Barry Hassett purchased a home on Fripp Island in 2021, and when he and his family aren’t staying there they rent it out through Fripp Island Resort’s system. He said he believes it’s fair everyone pays the fee because regardless of whether they use the resort’s rental system, they’re using the facilities.

This fee typically gets passed on to the visitors renting the property.

“My guests have paid that resort fee since day one,” he said. “I’ve never found it to be a hindrance to rentals.”

The new owners are also now requiring multiple memberships for owners of multiple properties whereas previously owners only needed one membership regardless of how many properties they owned.

Rental Card enforcement

The new management is also enforcing the guest card policy more strictly, according to emails sent out to members.

For those 13 and older, they require guest cards to use their amenities including pickleball, pools and bicycle rentals.

If a homeowner rents through the resort, the guest cards are included in the 25% management fee they pay to the resort. If they don’t rent through the resort guest cards must be purchased separately for about $50 a week during high season, according to Hassett.

First right of refusal

For those selling their multi-family home on Fripp Island, the resort gets the first crack at purchasing the property.
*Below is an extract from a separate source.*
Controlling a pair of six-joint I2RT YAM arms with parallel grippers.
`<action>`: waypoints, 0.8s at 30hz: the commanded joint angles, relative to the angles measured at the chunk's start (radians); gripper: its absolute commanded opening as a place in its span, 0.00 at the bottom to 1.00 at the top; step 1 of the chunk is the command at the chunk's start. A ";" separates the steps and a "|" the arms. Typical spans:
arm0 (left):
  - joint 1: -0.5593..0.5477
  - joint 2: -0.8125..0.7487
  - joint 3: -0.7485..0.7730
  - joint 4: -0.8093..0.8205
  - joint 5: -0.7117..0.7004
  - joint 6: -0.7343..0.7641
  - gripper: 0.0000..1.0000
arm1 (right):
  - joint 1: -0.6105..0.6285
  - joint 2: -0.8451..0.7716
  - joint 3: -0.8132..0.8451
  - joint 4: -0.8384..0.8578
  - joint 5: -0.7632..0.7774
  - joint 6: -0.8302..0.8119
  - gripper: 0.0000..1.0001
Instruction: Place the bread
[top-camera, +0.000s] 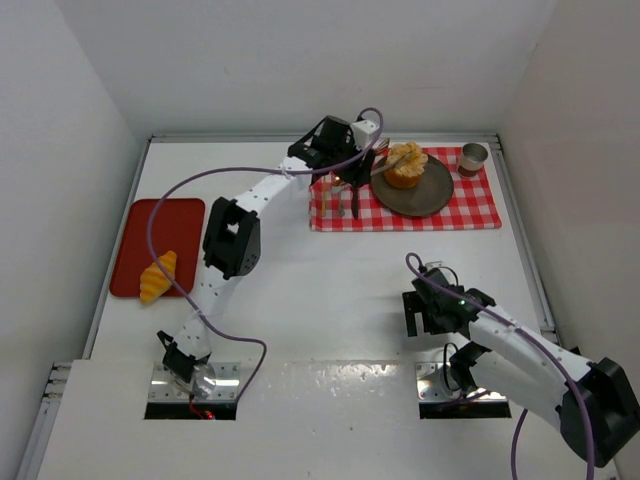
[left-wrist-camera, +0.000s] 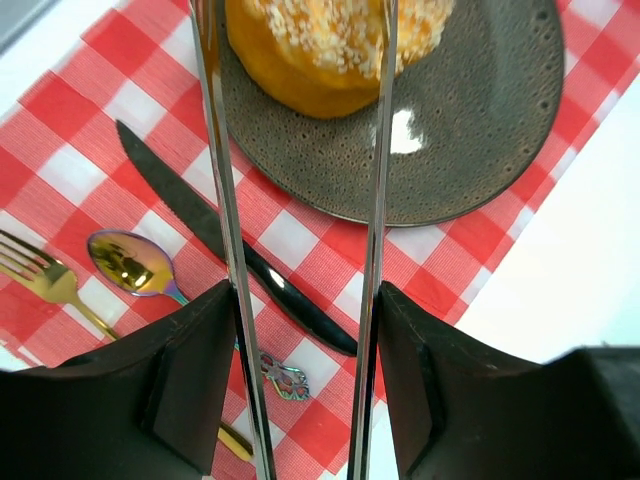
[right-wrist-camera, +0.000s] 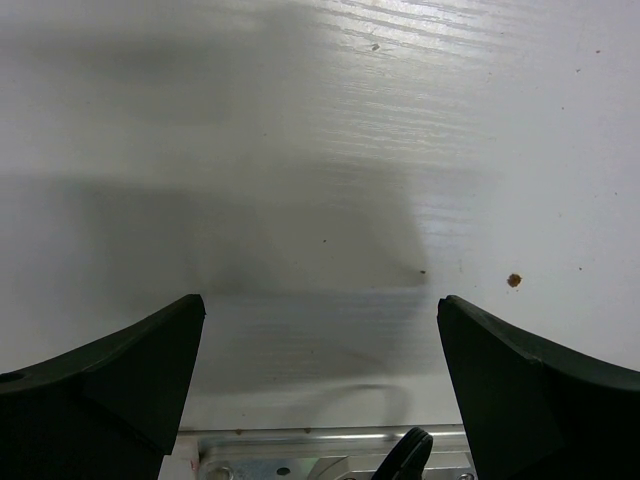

“We have exercised that in a few cases, but a very small (percentage), maybe 10% of the ones that came available,” Scappatura said.

Once there is an offer from another buyer Scappatura said the resort has 15 days to decide whether they want to purchase the property or not at the offered price. However, he said the slowest they’ve gotten back with their refusal or decision to purchase was 48 hours. They don’t have this right for single-family homes.

“If you have to wait 15 days, (it’s) a long time for you to start your process,” he said. “If they get back fast, now (that) you know that we’re not interested in the property, you can finish your offer and purchase your home right away.”

Scappatura said they’re using the properties to put up contractors or management’s family members looking to see the resort for the first time, and it’s possible they use them as rentals in the future.